:: PROBLEM TO SOLVE ::
Leaving the pictures aside, transcribe every line below exactly.

******

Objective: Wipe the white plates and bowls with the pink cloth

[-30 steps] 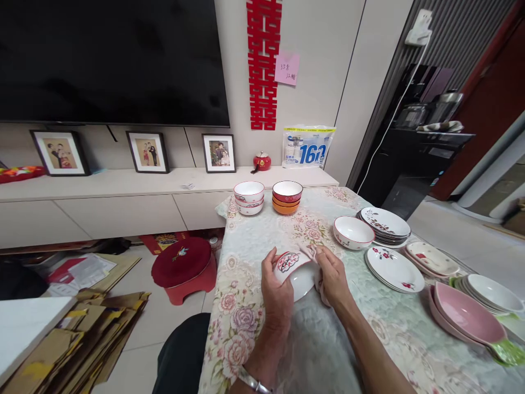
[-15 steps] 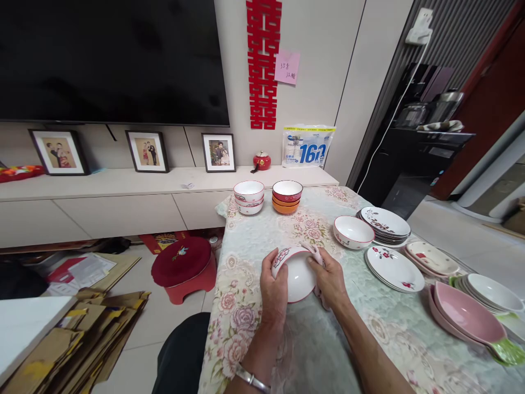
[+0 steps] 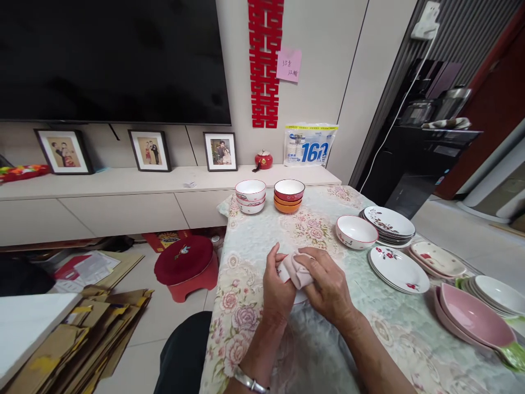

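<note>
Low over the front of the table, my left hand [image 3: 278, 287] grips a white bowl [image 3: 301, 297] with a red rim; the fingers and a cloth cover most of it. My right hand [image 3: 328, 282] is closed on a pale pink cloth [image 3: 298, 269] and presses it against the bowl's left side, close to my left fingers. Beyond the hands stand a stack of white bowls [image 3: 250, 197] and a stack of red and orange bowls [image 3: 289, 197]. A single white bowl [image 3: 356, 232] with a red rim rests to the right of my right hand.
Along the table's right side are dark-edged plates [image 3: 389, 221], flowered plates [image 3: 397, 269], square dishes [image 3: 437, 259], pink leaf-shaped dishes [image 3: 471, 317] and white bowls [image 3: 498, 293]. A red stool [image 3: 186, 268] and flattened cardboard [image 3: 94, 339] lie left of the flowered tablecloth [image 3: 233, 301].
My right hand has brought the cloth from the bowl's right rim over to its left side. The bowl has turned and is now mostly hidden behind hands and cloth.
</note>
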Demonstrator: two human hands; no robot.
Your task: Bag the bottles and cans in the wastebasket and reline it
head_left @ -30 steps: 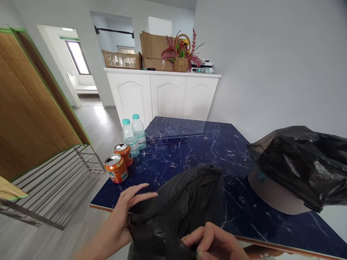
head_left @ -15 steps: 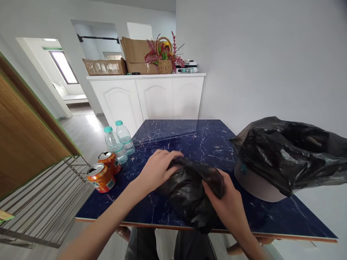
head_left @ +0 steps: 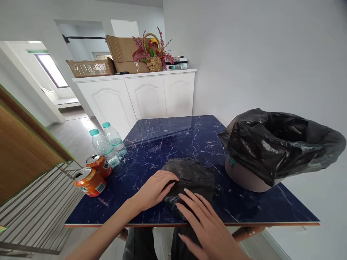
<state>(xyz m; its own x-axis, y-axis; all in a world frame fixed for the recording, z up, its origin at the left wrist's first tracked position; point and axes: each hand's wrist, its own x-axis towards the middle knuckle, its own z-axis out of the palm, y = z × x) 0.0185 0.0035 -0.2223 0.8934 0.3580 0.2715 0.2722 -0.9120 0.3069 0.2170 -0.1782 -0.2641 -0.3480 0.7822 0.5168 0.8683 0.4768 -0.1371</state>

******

:: EXERCISE SOLUTION ::
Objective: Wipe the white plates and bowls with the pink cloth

[-30 steps] 
[-15 steps] 
[+0 steps] 

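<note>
Low over the front of the table, my left hand [image 3: 278, 287] grips a white bowl [image 3: 301, 297] with a red rim; the fingers and a cloth cover most of it. My right hand [image 3: 328, 282] is closed on a pale pink cloth [image 3: 298, 269] and presses it against the bowl's left side, close to my left fingers. Beyond the hands stand a stack of white bowls [image 3: 250, 197] and a stack of red and orange bowls [image 3: 289, 197]. A single white bowl [image 3: 356, 232] with a red rim rests to the right of my right hand.
Along the table's right side are dark-edged plates [image 3: 389, 221], flowered plates [image 3: 397, 269], square dishes [image 3: 437, 259], pink leaf-shaped dishes [image 3: 471, 317] and white bowls [image 3: 498, 293]. A red stool [image 3: 186, 268] and flattened cardboard [image 3: 94, 339] lie left of the flowered tablecloth [image 3: 233, 301].
My right hand has brought the cloth from the bowl's right rim over to its left side. The bowl has turned and is now mostly hidden behind hands and cloth.
</note>
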Demonstrator: two human hands; no robot.
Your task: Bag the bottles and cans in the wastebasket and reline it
head_left @ -30 steps: 
head_left @ -15 steps: 
head_left @ +0 steps: 
<state>(xyz m; its own x-axis, y-axis; all in a world frame fixed for the recording, z up, its origin at the left wrist's first tracked position; point and axes: each hand's wrist, its own x-axis towards the middle knuckle, its own z-axis out of the palm, y = z × x) 0.0185 0.0035 -0.2223 0.8934 0.3580 0.2715 0.2722 -0.9120 0.3069 0.2170 -0.1782 -0.2641 -0.3480 0.7822 0.5168 0.8683 0.4768 -0.1371</state>

The exercise has been completed.